I don't have favorites.
But what's the range of fees for their trades?
Yeah.
So it depends if you're going through the brokerage,
you're going straight to more the advanced trade mode with the exchange.
Coinbase has been, in my view, somewhat notorious for a continued charge about a 1% fee to retail traders for many years.
If you go to actually trade on an exchange, usually you're talking about anywhere from like 10 to 30 basis points.
10 to 30 basis points versus 0.66% or 66 basis points.
So it's more expensive to do something on uniswap.
You know, to be fair, right, we know that doing things in a decentralized manner is more expensive, right?
There are costs to the decentralization, to the censorship resistance that we're getting here.
But there are ways that we can reduce some of these costs while still maintaining the values and the aspects of composability and censorship resistance.
that we value so highly. Right. So we're paying maybe a little bit more in some cases,
but of course we get this decentralized uniswap system as a customer. Isn't that a glorious thing?
It has this long tail of assets that you couldn't find anywhere else and a host of other benefits
that defy brings. Now let's talk about the other side of the ledger. So who actually gets that money,
right? The first category, back to the swap fees, the uniswap protocol is getting the money,
but it's also distributing that to different like sides of the market, a portion to LPs, and then maybe,
hypothetically, a portion back to governors of the Unitoken, although that's not in place yet.
How do you think about that first off?
Who gets the swap fees piece?
It's going to LPs, but again, that makes it more like a spread.

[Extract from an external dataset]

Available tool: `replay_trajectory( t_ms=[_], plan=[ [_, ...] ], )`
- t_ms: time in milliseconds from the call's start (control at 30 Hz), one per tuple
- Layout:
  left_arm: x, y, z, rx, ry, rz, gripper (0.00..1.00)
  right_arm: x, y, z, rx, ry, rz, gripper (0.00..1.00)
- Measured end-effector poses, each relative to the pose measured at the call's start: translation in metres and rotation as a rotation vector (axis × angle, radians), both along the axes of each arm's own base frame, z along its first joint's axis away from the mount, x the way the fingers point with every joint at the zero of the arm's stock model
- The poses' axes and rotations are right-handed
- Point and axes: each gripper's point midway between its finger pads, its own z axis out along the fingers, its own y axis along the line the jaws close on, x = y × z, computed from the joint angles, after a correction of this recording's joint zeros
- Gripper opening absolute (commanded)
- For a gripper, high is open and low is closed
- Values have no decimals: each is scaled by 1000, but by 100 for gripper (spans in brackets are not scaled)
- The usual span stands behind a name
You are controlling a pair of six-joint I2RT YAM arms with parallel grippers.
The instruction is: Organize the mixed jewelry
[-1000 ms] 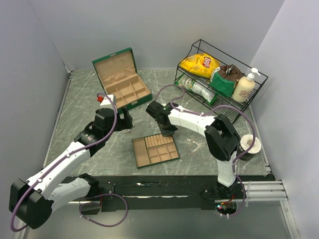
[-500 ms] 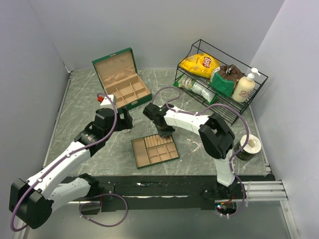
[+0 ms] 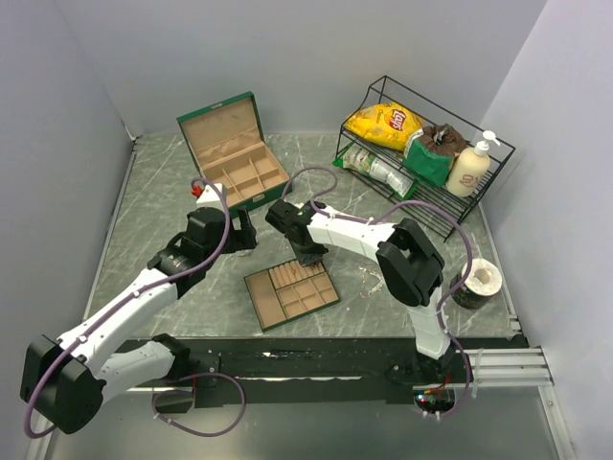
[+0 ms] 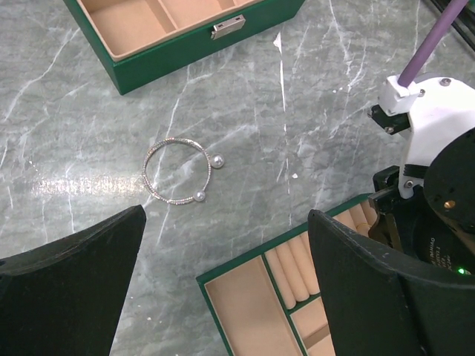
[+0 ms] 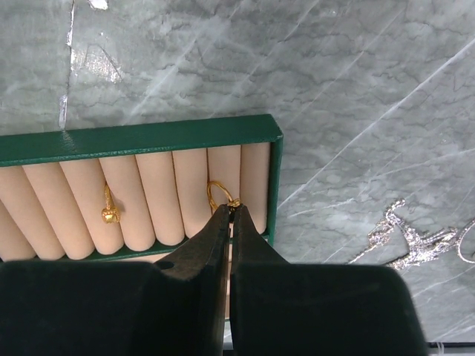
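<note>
Two grippers — how do they stand?
— My left gripper point(image 4: 225, 216) gapes above the wire bangle point(image 4: 178, 172) on the table point(image 4: 74, 133); my right gripper point(image 5: 230, 211) is pinched on a gold ring point(image 5: 217, 191) in the tray's point(image 5: 148, 138) rolls.

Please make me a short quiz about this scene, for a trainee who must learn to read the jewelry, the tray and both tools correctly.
1. True or false: the bangle lies on the table, in neither the green box nor the tray.
2. The right tool has its jaws shut. Its tips are: A at the bangle; B at a gold ring in the tray's rolls; C inside the green box.
3. Is the left tool open or shut?
Key: 1 true; 2 B; 3 open.
</note>
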Motion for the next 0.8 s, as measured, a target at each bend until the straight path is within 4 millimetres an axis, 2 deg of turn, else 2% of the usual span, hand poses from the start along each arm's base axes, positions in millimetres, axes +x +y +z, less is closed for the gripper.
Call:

But from a trader's perspective, kind of coming in, it certainly feels like a fee versus the kind of like
quoted price here. But from the protocols perspective, like it's something that I guess the protocol
gets and can manage versus the other two categories, and this is maybe where the distinction is,
for transaction fees, that's extra outside of the uniswap protocol, right? That is back to the
Ethereum protocol. And same with MEV. So maybe a distinction I thought was useful here,
and Dan, you tell me what you think about this was the swap fees go to the uniswap protocol in some way
for it to distribute. It has autonomy over that, has sovereignty over that. They go to where Uniswap
wants it to go. Right. But the transaction fees and the M-EV fees go to this other protocol,
which is called the Ethereum Protocol. And eventually, these fees, of course, go to ETH validators.
You know, critics of Ethereum would call these the feudal lords, the evil rent collectors.
They pay rent to the ETH holders, yeah. Yeah, is this an accurate framing of things? Or what do you
think? To some degree, sure, that I would say there's also a lot of bad.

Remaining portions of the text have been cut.